Excellent information. Could it be that _*tacaño*_ refers to _toccare, touch_, and therefore _take_ ?


----------



## mexerica feliz

stingy = pão-duro _or _avarento
greedy = ganancioso


----------



## ThomasK

Could you comment on the roots? I could imagine 'duro' being 'hard', and maybe 'pao' has to do with paying (It. _pagare_)? But _ganancioso_?


----------



## Dymn

ThomasK said:


> Excellent information. Could it be that _*tacaño*_ refers to _toccare, touch_, and therefore _take_ ?


I don't know. I've googled it and I haven't found any conclusive etymology. However one theory is that it is related to English _take_, but via old Germanic languages, not tracing back to PIE.


----------



## ThomasK

In the meantime we have learnt some Italian:_* taccagno >> taccagneria*_ (more synonyms, according to Wikipedia: avarizia, spilorceria, tirchieria)...


----------



## Gavril

How common is it (cross-linguistically) to use words meaning "stingy" in sports-related contexts?

For example, in English (or at least in the United States), you will sometimes see phrases like "_stingy defense_", meaning a defense that rarely allows the other side to score.


----------



## ThomasK

Uncommon with us, I think, but I could imagine using 'greedy' in a sports context (greedy for success, but we will mostly say: 'hongerig', hungry).

Well, I tried to explore those extensions regarding relations at the CC.


----------



## bibax

Czech:

stingy = skoupý, lakomý, skrblivý, škudlivý;
greedy = chamtivý, hamižný;

Strýček Skrblík = Scrooge McDuck (lit.
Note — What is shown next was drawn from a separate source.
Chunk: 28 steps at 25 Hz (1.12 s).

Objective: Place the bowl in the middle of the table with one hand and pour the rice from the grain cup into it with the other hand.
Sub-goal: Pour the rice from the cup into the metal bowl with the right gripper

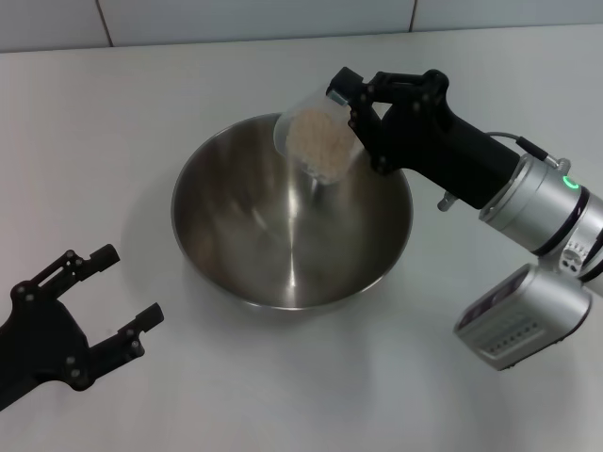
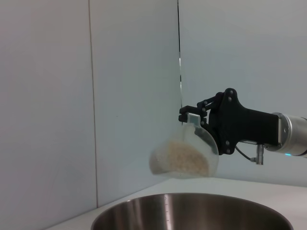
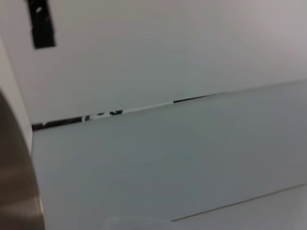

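Your table [image 1: 113,122] is a plain white top, and the bowl [image 1: 283,273] sits on it near the middle, upright, its brushed steel inside catching a pale streak of light down the centre. From the left wrist view you see only the near arc of its rim [image 2: 192,211], low in the picture.

Your right arm comes in from the right side, silver-grey with a green light on its wrist ring, and its black gripper [image 1: 358,108] hangs over the far edge of the bowl. Its fingers are closed around the cup [image 1: 314,141], which is tipped well over with its mouth turned down and towards the bowl's inside (the left wrist view shows the same tilt from the side, cup [image 2: 184,155] clear of the rim below it). The rice [image 1: 314,146] lies heaped against the lower side of the cup, a pale beige mass; you cannot tell from these views whether any grains lie in the bowl.

Your left gripper [image 1: 118,301] is low at the near left, off the bowl and well apart from it, jaws spread wide and holding nothing.
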Each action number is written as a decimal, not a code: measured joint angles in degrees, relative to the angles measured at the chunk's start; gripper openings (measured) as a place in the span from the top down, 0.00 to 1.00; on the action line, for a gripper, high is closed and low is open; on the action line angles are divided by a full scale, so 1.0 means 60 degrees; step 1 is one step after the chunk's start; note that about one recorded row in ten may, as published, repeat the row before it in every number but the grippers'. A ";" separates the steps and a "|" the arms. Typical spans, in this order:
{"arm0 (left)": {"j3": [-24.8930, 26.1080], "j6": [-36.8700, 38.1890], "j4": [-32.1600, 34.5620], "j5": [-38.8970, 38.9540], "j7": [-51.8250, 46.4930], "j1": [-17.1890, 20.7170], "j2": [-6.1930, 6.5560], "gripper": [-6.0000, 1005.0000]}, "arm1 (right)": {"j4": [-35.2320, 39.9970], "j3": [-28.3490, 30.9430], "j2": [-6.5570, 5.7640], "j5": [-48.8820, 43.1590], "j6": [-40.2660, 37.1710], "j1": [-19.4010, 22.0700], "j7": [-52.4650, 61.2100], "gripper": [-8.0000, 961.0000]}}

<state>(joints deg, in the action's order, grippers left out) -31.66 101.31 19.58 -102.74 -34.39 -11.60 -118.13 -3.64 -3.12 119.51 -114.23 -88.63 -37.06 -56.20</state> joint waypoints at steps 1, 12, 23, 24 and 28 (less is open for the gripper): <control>0.0003 -0.0011 -0.0037 0.0000 0.0001 -0.0009 0.0001 0.20 | -0.0052 0.0003 0.0002 0.0005 0.0032 -0.0012 -0.0351 0.97; 0.0018 -0.0022 -0.0056 0.0000 -0.0008 -0.0019 0.0000 0.20 | -0.0431 -0.0032 0.0003 -0.0042 0.0116 -0.0041 -0.3689 0.97; 0.0018 -0.0017 -0.0130 -0.0002 0.0005 0.0001 0.0000 0.20 | -0.0556 -0.0093 0.0018 -0.0177 0.0036 -0.0098 -0.6083 0.97; 0.0018 -0.0017 -0.0130 -0.0006 0.0008 0.0001 0.0001 0.20 | -0.0559 -0.0094 0.0018 -0.0204 0.0031 -0.0100 -0.6238 0.97; 0.0018 -0.0017 -0.0129 -0.0029 0.0014 0.0001 0.0000 0.20 | -0.0565 -0.0095 0.0018 -0.0375 0.0006 -0.0122 -0.6907 0.97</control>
<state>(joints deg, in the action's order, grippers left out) -31.55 101.21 18.80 -102.92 -34.30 -11.60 -118.13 -7.04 -3.69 119.62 -116.48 -88.60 -37.79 -97.64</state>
Uncle Skinflint);

skinflint = lakomec, skrblík, držgrešle (lit. holding-greschl);


----------



## ThomasK

Again that many names for 'stingy'. I suppose it is because it does not fit in with a community spirit... Just BTW: does the 'sku-' root have a specific meaning ('have", 'grab'?) ?

It seems to me that we do not use any of those terms that much anymore in Dutch. Not even in a non-fig. sense. Because it is judgmental? Because greed or stinginess are widely accepted, and thus are no langer called like that? 'Begerig' might be more common, something like "*avid*", which seems to have both a positive and a pejorative meaning... Or *'hungry* for'...


----------



## Ghabi

Gavril said:


> in English (or at least in the United States), you will sometimes see phrases like "_stingy defense_", meaning a defense that rarely allows the other side to score.
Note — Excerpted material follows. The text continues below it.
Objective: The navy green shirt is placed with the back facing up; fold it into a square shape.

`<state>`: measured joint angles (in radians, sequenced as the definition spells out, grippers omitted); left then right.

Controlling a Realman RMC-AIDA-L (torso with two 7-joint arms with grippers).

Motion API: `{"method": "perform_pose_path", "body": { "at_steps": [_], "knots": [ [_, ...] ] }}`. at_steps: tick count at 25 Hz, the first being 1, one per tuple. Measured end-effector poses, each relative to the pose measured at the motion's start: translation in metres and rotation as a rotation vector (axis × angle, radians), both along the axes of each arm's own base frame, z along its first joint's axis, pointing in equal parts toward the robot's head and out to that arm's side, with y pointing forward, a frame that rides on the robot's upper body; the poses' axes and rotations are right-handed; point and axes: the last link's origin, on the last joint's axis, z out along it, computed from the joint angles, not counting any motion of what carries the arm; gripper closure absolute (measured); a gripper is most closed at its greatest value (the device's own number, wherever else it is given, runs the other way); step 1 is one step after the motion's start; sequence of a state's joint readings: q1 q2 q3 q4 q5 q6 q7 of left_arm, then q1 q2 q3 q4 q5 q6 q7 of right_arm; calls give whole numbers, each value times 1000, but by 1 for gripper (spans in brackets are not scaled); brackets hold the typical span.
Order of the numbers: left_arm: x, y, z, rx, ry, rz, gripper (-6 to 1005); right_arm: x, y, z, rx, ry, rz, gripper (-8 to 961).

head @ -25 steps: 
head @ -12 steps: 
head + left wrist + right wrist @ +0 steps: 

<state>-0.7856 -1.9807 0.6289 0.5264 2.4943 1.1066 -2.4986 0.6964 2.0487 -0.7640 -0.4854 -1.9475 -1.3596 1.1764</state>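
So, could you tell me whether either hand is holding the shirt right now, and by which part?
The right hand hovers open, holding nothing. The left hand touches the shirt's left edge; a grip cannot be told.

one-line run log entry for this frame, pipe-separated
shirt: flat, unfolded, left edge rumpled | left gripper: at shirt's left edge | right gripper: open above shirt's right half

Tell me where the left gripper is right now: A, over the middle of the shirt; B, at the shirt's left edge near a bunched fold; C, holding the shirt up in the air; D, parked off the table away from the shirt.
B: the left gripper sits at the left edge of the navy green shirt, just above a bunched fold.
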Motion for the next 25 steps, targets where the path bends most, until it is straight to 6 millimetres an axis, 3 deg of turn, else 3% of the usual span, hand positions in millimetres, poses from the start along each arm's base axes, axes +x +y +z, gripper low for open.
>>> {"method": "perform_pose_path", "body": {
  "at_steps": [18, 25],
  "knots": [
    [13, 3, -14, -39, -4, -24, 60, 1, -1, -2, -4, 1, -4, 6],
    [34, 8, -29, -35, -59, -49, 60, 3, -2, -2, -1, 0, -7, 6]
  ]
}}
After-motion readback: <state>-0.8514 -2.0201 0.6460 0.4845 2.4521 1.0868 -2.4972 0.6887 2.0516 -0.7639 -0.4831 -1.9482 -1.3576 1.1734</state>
In Cantonese, "stingy" (gu1hon6) defense (in soccer) would mean a side is too eager to keep the possession, at the risk of giving a chance to their opponents to steal the ball, i.e. a defender tries to hold the ball under his feet, instead of clearing it away right away (often with disastrous result).


----------



## 810senior

Gavril said:


> How common is it (cross-linguistically) to use words meaning "stingy" in sports-related contexts?
> 
> For example, in English (or at least in the United States), you will sometimes see phrases like "_stingy defense_", meaning a defense that rarely allows the other side to score.
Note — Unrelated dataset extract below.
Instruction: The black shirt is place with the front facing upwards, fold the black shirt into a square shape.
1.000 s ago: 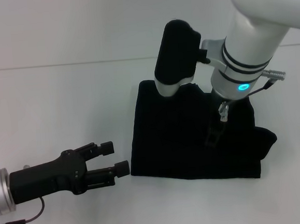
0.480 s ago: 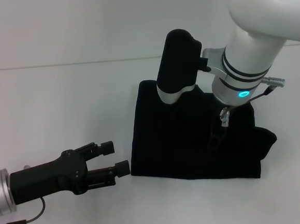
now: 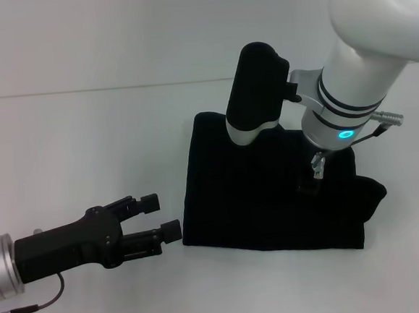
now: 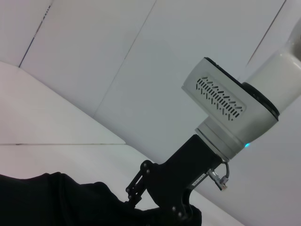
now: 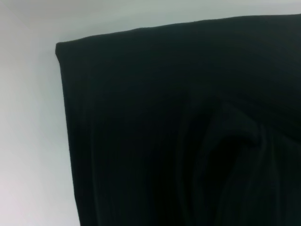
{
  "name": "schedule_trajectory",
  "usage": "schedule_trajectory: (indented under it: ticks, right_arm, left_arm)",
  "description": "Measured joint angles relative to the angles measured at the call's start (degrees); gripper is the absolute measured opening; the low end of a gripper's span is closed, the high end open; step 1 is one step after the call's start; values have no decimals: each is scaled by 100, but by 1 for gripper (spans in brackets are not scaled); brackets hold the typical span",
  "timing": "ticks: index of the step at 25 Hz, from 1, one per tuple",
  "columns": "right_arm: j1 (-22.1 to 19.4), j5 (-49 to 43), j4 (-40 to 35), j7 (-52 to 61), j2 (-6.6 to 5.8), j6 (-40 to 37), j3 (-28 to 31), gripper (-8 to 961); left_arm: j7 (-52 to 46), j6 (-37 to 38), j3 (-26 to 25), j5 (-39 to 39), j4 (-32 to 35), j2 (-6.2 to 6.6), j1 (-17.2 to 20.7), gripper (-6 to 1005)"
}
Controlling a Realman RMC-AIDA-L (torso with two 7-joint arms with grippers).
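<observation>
The black shirt (image 3: 242, 197) lies folded into a rough rectangle on the white table, with a bulge of cloth at its right edge. No lettering shows on it. My right gripper (image 3: 308, 187) hangs over the right half of the shirt, dark against the cloth. The right wrist view is filled by the shirt (image 5: 164, 132), showing one folded corner. My left gripper (image 3: 162, 217) hovers open and empty just left of the shirt's near left corner. The left wrist view shows the shirt (image 4: 56, 197) and my right gripper (image 4: 174, 188) above it.
The white table (image 3: 71, 153) surrounds the shirt on all sides. A pale wall rises behind the table's far edge (image 3: 81, 91). My right arm's white forearm (image 3: 363, 79) reaches in from the upper right.
The right arm has drifted slightly to the right and up over the shirt. The left gripper has barely moved.
</observation>
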Motion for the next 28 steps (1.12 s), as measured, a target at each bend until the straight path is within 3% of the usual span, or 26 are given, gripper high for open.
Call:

At least in Japanese language I can't somewhat imagine how the word meaning stingy can be used in the context of sports, since it's only used when you describe the personality someone would have.
I guess stingy defense is apparently close to 鉄壁の守りteppeki no mamori(lit. the ironwall-like defense), which means what that English phrase refers to.


----------



## ThomasK

The only thing I can think of is "*zuinig*", which means "economic" in the sense of "trying to save money by not buying things, etc." or (with an 'impersonal' noun) "typical of such people". We can say: "een zuinig lachje", lit. 'an economic laugh/ smile", so not generous, you could, not outright. It is like a "kramp", we'd say.

Yet, it is not negative as such. It fits into the idea of sustainability: you don't buy/ consume/.... more than you need.


----------



## ilocas2

bibax said:


> greedy = chamtivý, hamižný; hrabivý



I'm adding one more word for greedy in Czech.


----------



## mataripis

Stingy is kuripot ( not an open giver) and Greedy is Gahaman and Tuso (h) that means want too much.


----------